Fixed utility prices not a subsidy -- EU Advocate General speaks

A long awaited judgement from the European Court of Justice is predicted to find that premium payments for green electricity made by electricity companies at the behest of the government do not constitute a state subsidy. The wind lobby is rejoicing, calling it a step toward guaranteeing the future of feed-in systems. The opinion simultaneously opens another legal quagmire in import restriction, however, a question for which could force a re-opening of oral proceedings at the court.

The wheels of European justice have come close to the end of the road in a long awaited judgement on one aspect of the legality of Germany's support system for renewable energies. Premium payments for green electricity made by electricity companies at the behest of the government do not constitute a state subsidy, according to Francis Jacobs, Advocate General of the European Court of Justice. If Jacobs' opinion receives the backing of the court, it appears that Germany did not contravene EU law when it declined to submit its former Electricity Feed-In Law to the European Commission for approval.

Jacob's assessment has been greeted as a victory by the wind lobby. "This is an important step forward for guaranteeing the future of feed-in systems," says Klaus Rave, president of the European Wind Energy Association. Germany's wind association, Bundesverband Windenergie (BWE), is of like mind. "Wind turbine operators need no longer fear reimbursement demands from utilities," says BWE president Peter Ahmels. It had been feared that utilities could demand repayment of the premiums paid for wind power if the feed-in law was ruled illegal by the court.

A precedent may also have been set by Jacob's assessment. "If the arrangements under the old electricity feed-in law are not a form of state aid, then the new renewable energy law certainly doesn't involve state aid," stresses Dörte Fouquet, a lawyer representing the BWE in Brussels. Her argument rests on the logic that if the old law did not require EU approval because it is not a subsidy, then neither does the new law.

forbidden law

Jacobs' opinion, however, simultaneously opens another legal quagmire. He concludes that while the fixed price support of renewables in Germany is not a state subsidy, it does represent a restriction on electricity imports and therefore the free trade of electricity in Europe, including wind power. As such the renewables support system should be viewed "in principle as a forbidden measure because it has the same effect as a volume related import restriction." He argues that the feed-in law's obligation on utilities to take up renewables generated electricity at a premium price is expressly restricted to electricity generated in Germany, thus favouring the sale of domestic electricity over imported electricity.

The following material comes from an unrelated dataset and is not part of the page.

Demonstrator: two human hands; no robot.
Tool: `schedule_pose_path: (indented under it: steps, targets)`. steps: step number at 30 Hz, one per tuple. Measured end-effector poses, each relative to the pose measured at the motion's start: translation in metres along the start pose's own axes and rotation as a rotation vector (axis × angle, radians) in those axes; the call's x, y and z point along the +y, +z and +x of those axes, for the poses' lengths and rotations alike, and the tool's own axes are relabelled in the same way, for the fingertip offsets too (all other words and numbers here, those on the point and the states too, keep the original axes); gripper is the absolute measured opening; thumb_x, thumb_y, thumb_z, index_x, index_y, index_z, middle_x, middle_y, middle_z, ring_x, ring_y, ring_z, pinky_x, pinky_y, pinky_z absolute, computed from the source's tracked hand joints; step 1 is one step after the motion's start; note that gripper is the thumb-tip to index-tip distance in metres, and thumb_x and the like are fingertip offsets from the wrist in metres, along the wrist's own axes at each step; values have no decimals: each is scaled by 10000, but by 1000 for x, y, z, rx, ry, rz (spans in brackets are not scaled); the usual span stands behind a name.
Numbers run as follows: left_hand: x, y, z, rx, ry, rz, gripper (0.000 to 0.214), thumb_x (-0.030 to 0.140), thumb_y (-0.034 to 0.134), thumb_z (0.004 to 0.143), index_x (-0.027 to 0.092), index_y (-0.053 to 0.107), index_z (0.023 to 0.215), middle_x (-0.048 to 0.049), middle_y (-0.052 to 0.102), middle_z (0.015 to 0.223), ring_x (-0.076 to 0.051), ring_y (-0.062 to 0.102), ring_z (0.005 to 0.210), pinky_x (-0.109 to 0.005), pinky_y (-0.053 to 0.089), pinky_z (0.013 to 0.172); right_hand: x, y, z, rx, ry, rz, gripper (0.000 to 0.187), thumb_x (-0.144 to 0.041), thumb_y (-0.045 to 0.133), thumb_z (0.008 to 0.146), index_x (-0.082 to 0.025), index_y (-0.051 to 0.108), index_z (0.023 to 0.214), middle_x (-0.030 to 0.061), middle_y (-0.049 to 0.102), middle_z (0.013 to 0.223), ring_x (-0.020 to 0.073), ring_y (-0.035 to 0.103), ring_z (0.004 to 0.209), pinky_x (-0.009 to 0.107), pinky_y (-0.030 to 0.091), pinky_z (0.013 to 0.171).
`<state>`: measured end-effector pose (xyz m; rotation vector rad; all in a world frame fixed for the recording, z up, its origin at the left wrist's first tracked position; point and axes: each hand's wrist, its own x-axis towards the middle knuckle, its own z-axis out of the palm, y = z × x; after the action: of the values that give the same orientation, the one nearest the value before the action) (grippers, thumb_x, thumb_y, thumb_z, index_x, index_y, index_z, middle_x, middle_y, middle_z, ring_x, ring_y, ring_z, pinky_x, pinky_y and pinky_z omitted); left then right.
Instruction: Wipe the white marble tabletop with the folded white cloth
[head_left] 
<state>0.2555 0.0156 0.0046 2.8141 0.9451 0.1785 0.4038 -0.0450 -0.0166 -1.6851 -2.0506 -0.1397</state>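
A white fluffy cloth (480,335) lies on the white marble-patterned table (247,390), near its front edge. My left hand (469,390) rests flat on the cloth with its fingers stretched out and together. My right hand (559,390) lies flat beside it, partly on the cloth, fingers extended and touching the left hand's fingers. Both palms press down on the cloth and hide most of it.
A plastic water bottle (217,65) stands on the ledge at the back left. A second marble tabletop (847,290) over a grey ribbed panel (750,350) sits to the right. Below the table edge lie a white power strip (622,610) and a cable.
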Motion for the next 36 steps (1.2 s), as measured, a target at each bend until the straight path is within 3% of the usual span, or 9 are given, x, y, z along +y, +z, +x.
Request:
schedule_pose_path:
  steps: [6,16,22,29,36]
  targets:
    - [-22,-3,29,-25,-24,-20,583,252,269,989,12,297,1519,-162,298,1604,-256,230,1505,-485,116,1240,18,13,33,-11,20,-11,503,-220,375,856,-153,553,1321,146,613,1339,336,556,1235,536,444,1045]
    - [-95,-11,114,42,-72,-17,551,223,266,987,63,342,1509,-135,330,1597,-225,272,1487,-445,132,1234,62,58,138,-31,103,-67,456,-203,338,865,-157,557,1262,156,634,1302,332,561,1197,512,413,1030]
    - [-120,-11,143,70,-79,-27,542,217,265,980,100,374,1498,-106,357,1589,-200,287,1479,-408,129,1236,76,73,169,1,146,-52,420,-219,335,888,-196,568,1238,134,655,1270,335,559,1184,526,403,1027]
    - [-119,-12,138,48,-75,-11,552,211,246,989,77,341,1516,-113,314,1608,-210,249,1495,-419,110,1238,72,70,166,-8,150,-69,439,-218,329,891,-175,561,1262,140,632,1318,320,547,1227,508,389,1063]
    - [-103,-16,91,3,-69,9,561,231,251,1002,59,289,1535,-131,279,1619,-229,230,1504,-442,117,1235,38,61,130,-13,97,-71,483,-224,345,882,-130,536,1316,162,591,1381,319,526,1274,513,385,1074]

This cannot be justified for reasons of security of supply and whether the cause of "environmental protection" provides sufficient grounds for allowing the law to breach trade rules is questionable, he says. "It is not clear why renewables generated power from other countries would not make the same contribution to reducing climate gas emissions as eco-electricity generated in Germany," he stresses. Jacobs regrets that this "difficult and important question" has not been given sufficient attention in the legal submissions to the European Court of Justice, which could see the need to re-open oral proceedings as a result.

Against the treaty

The case, brought before the European Court of Justice back in 1998, involves a dispute between electricity company PreussenElektra (now E.on Energie) and its majority owned subsidiary, Schleswag, a regional electricity company in northern Germany, over the electricity feed-in law in force at the time.

An amendment to the law in 1998 introduced a new clause. It said that once a utility was buying renewables generated power that exceeded 5% of its annual sales, the additional cost of the premium payments for any further renewables electricity had to be paid for by the next utility up the chain of supply. PreussenElektra, forced to pay for renewables power taken up by Schleswag when it reached its 5% hurdle, challenged this arrangement before the Kiel regional court since it had not been authorised under the rules of the European Union treaty.

The Kiel court promptly passed the case to Luxembourg to establish whether the amendment constituted a change to a state subsidy system which should have been authorised by the Commission -- and if the system was in fact a restriction on electricity imports, as also claimed by Preussenelektra.

A final judgement on the PreussenElektra case is expected early next year. The opinions of Advocate Generals are not binding on the court, though they are usually followed.

Legal hint

A hint about what the European Commission might have in store for Germany's renewables law under the wing of environment protection was perhaps revealed in a decision published on November 22. Under state aid for the environment rules, the Commission is allowing Germany to exempt new natural gas power stations from taxes on "mineral oils," even though the exemption could distort the common market.

The Commission, however, has placed a five year limit on the exemption. Germany had asked for a ten year period of protection for natural gas, just as it has asked for ten years of grace for its renewables law.